▸ **Task to carry out**
Would you please print the data a second time, exactly as it stands?

##############################

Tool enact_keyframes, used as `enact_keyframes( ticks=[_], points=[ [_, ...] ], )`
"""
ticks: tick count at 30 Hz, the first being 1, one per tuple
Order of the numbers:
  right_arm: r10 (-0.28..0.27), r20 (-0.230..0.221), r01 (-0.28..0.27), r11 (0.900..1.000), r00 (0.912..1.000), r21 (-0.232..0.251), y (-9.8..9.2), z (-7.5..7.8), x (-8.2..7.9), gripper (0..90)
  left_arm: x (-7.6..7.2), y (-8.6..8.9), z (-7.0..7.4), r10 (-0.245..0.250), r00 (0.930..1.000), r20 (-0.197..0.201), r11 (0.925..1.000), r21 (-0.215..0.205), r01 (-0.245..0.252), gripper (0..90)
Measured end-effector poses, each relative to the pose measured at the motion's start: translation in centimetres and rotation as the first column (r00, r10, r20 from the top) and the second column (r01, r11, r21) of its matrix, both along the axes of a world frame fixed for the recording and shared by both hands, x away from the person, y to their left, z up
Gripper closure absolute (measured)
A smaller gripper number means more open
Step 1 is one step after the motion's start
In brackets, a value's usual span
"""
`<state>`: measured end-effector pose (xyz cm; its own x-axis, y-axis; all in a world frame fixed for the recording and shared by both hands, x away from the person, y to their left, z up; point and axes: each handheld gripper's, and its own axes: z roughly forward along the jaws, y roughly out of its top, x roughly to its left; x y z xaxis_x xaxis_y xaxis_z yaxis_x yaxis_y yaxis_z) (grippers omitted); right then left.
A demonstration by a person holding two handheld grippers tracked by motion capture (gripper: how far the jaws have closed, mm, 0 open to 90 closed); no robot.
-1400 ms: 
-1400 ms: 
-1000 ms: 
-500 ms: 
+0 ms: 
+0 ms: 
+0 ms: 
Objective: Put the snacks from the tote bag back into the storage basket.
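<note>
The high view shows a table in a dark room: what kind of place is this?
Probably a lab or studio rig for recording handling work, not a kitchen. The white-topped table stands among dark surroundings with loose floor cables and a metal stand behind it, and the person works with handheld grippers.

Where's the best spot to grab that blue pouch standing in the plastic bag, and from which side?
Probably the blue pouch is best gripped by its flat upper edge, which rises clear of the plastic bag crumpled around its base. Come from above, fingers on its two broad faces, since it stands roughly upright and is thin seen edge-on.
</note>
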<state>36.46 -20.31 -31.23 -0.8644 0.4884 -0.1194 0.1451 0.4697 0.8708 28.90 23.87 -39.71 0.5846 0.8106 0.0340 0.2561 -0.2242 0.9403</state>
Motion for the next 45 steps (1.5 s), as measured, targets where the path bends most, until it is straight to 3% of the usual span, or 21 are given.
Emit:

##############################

▸ **Response to the task**
Tool enact_keyframes, used as `enact_keyframes( ticks=[_], points=[ [_, ...] ], )`
"""
ticks: tick count at 30 Hz, the first being 1, one per tuple
Order of the numbers:
  right_arm: r10 (-0.28..0.27), r20 (-0.230..0.221), r01 (-0.28..0.27), r11 (0.900..1.000), r00 (0.912..1.000), r21 (-0.232..0.251), y (-9.8..9.2), z (-7.5..7.8), x (-8.2..7.9), gripper (0..90)
  left_arm: x (-7.6..7.2), y (-8.6..8.9), z (-7.0..7.4), r10 (-0.245..0.250), r00 (0.930..1.000), r20 (-0.197..0.201), r11 (0.925..1.000), r21 (-0.215..0.205), r01 (-0.245..0.252), gripper (0..90)
Measured end-effector poses, each relative to the pose measured at the motion's start: translation in centimetres and rotation as the first column (r00, r10, r20 from the top) and the second column (r01, r11, r21) of its matrix, both along the axes of a world frame fixed for the recording and shared by both hands, x away from the person, y to their left, z up
Gripper closure absolute (measured)
A smaller gripper number means more open
Step 1 is one step after the motion's start
In brackets, a value's usual span
"""
`<state>`: measured end-effector pose (xyz cm; its own x-axis, y-axis; all in a world frame fixed for the recording and shared by both hands, x away from the person, y to their left, z up; point and axes: each handheld gripper's, and its own axes: z roughly forward along the jaws, y roughly out of its top, x roughly to its left; x y z xaxis_x xaxis_y xaxis_z yaxis_x yaxis_y yaxis_z) (grippers omitted); right then left.
A demonstration by a person holding two handheld grippers tracked by motion capture (gripper: how far the jaws have closed, mm, 0 open to 90 closed); no robot.
-1400 ms: 
-1400 ms: 
-1000 ms: 
-500 ms: 
+0 ms: 
+0 ms: 
+0 ms: 
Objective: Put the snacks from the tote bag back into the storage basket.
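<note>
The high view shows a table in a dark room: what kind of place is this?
Probably a lab or studio rig for recording handling work, not a kitchen. The white-topped table stands among dark surroundings with loose floor cables and a metal stand behind it, and the person works with handheld grippers.

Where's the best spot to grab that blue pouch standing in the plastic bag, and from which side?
Probably the blue pouch is best gripped by its flat upper edge, which rises clear of the plastic bag crumpled around its base. Come from above, fingers on its two broad faces, since it stands roughly upright and is thin seen edge-on.
</note>
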<state>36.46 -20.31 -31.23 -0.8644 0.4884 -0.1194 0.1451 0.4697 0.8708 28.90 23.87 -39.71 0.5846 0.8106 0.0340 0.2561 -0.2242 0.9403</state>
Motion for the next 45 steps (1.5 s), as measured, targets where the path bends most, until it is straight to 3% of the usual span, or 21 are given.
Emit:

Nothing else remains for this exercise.